◆ YOUR OBJECTIVE ◆
Your response should be the complete listing, copied exactly.

◆ DATA BLOCK ◆
Start of Block
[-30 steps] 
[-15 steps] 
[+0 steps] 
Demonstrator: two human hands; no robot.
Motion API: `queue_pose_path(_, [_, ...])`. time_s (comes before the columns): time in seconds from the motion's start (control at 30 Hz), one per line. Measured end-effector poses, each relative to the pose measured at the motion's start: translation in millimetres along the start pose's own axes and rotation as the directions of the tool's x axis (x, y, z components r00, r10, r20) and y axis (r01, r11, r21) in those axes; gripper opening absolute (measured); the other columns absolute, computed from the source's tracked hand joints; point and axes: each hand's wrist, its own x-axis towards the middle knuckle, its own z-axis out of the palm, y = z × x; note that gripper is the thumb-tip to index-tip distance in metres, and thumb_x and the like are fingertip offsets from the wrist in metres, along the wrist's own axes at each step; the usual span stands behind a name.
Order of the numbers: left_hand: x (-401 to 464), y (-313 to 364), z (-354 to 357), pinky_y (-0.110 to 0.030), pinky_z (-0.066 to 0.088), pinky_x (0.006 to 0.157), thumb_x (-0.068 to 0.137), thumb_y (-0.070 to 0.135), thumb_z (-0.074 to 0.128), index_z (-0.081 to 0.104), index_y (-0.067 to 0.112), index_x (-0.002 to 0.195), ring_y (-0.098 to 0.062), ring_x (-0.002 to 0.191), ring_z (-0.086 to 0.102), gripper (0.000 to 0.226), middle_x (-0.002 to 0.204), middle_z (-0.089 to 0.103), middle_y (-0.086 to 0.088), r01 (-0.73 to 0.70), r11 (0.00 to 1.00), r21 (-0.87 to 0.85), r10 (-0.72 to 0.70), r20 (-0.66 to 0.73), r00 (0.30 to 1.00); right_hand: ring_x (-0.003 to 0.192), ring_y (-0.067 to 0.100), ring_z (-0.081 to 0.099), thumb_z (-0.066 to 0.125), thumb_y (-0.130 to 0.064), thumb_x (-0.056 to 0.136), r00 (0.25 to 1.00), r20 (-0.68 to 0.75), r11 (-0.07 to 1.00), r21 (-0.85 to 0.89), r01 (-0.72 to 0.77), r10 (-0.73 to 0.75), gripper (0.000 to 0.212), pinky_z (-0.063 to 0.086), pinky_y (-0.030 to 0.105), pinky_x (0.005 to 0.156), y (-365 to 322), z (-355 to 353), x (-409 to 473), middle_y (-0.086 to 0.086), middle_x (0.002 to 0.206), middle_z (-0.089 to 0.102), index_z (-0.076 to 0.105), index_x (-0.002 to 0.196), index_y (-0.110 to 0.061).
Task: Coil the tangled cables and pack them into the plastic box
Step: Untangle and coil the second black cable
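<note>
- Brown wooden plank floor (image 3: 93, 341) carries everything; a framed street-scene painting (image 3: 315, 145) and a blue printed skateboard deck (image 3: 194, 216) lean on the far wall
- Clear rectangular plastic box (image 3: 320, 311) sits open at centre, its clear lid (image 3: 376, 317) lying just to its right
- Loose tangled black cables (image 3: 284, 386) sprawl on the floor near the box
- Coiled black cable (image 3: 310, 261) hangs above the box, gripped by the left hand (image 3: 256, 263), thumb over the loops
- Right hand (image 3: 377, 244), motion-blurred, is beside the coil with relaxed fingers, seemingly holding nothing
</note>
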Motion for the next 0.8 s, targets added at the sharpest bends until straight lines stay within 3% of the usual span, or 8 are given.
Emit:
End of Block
◆ SOLUTION FOR THIS PROBLEM ◆
[-30 steps] 
[-15 steps] 
[+0 steps] 
Demonstrator: two human hands; no robot.
Motion API: `queue_pose_path(_, [_, ...])`. time_s (comes before the columns): time in seconds from the motion's start (control at 30 Hz), one per line. Measured end-effector poses, each relative to the pose measured at the motion's start: translation in millimetres along the start pose's own axes and rotation as the directions of the tool's x axis (x, y, z components r00, r10, r20) and y axis (r01, r11, r21) in those axes; gripper opening absolute (measured); the other columns absolute, computed from the source's tracked hand joints; point and axes: each hand's wrist, its own x-axis towards the middle knuckle, its own z-axis out of the palm, y = z × x; note that gripper is the thumb-tip to index-tip distance in metres, and thumb_x and the like are fingertip offsets from the wrist in metres, along the wrist's own axes at each step; the usual span stands behind a name.
Order of the numbers: left_hand: x (-401 to 464), y (-313 to 364), z (-354 to 357), pinky_y (-0.110 to 0.030), pinky_z (-0.066 to 0.088), pinky_x (0.006 to 0.157), thumb_x (-0.068 to 0.137), thumb_y (-0.070 to 0.135), thumb_z (-0.074 to 0.128), index_z (-0.081 to 0.104), index_y (-0.067 to 0.112), index_x (-0.002 to 0.195), ring_y (-0.098 to 0.062), ring_x (-0.002 to 0.191), ring_z (-0.086 to 0.102), gripper (0.000 to 0.226), middle_x (-0.002 to 0.204), middle_z (-0.089 to 0.103), middle_y (-0.086 to 0.088), r01 (-0.73 to 0.70), r11 (0.00 to 1.00), r21 (-0.87 to 0.85), r10 (-0.72 to 0.70), r20 (-0.66 to 0.73), r00 (0.30 to 1.00); right_hand: ring_x (-0.003 to 0.192), ring_y (-0.067 to 0.100), ring_z (-0.081 to 0.099), thumb_z (-0.066 to 0.125), thumb_y (-0.130 to 0.064), thumb_x (-0.056 to 0.136), r00 (0.25 to 1.00), r20 (-0.68 to 0.75), r11 (-0.07 to 1.00), r21 (-0.85 to 0.89), r01 (-0.72 to 0.77), r10 (-0.73 to 0.75), gripper (0.000 to 0.212), pinky_z (-0.063 to 0.086), pinky_y (-0.030 to 0.105), pinky_x (0.005 to 0.156), y (-365 to 322), z (-355 to 353), x (-409 to 473), middle_y (-0.086 to 0.086), middle_x (0.002 to 0.206), middle_z (-0.089 to 0.102), index_z (-0.076 to 0.105), index_x (-0.002 to 0.196), index_y (-0.110 to 0.061).
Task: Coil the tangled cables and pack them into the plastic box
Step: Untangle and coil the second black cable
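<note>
- Brown wooden plank floor (image 3: 93, 341) carries everything; a framed street-scene painting (image 3: 315, 145) and a blue printed skateboard deck (image 3: 194, 216) lean on the far wall
- Clear rectangular plastic box (image 3: 320, 311) sits open at centre, its clear lid (image 3: 376, 317) lying just to its right
- Loose tangled black cables (image 3: 284, 386) sprawl on the floor near the box
- Coiled black cable (image 3: 310, 261) hangs above the box, gripped by the left hand (image 3: 256, 263), thumb over the loops
- Right hand (image 3: 377, 244), motion-blurred, is beside the coil with relaxed fingers, seemingly holding nothing
</note>
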Motion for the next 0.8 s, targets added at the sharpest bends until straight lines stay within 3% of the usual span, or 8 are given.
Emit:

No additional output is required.